**EXERCISE DATA:**
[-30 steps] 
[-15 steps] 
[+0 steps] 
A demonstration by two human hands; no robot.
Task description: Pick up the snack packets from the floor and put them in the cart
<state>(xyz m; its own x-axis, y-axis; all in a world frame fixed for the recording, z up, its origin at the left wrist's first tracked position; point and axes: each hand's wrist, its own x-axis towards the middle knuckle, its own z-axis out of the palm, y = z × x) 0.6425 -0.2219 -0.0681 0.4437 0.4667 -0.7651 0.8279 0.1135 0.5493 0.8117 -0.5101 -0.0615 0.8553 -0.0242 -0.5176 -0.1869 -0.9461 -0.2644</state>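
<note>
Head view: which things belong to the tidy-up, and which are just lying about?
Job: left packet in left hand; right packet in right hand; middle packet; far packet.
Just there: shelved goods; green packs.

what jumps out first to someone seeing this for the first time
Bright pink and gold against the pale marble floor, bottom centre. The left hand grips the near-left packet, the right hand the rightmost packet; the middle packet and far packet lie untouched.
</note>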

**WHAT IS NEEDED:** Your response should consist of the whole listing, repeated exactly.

**WRITTEN ANSWER:**
[-30 steps] 
[-15 steps] 
[+0 steps] 
A demonstration by two human hands; no robot.
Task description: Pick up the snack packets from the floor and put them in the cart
<state>(xyz m; its own x-axis, y-axis; all in a world frame fixed for the recording, z up, its origin at the left wrist's first tracked position; point and axes: each hand's wrist, its own x-axis towards the middle knuckle, its own z-axis out of the palm, y = z × x) 0.6425 -0.2219 -0.0681 0.4437 0.4667 -0.7651 0.8279 0.1135 0.5493 0.8117 -0.5101 -0.0615 0.8553 -0.0242 -0.5176 -0.1869 -0.9461 -0.2644</state>
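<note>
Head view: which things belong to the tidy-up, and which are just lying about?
Job: left packet in left hand; right packet in right hand; middle packet; far packet.
Just there: shelved goods; green packs.

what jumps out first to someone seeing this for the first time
Bright pink and gold against the pale marble floor, bottom centre. The left hand grips the near-left packet, the right hand the rightmost packet; the middle packet and far packet lie untouched.
</note>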

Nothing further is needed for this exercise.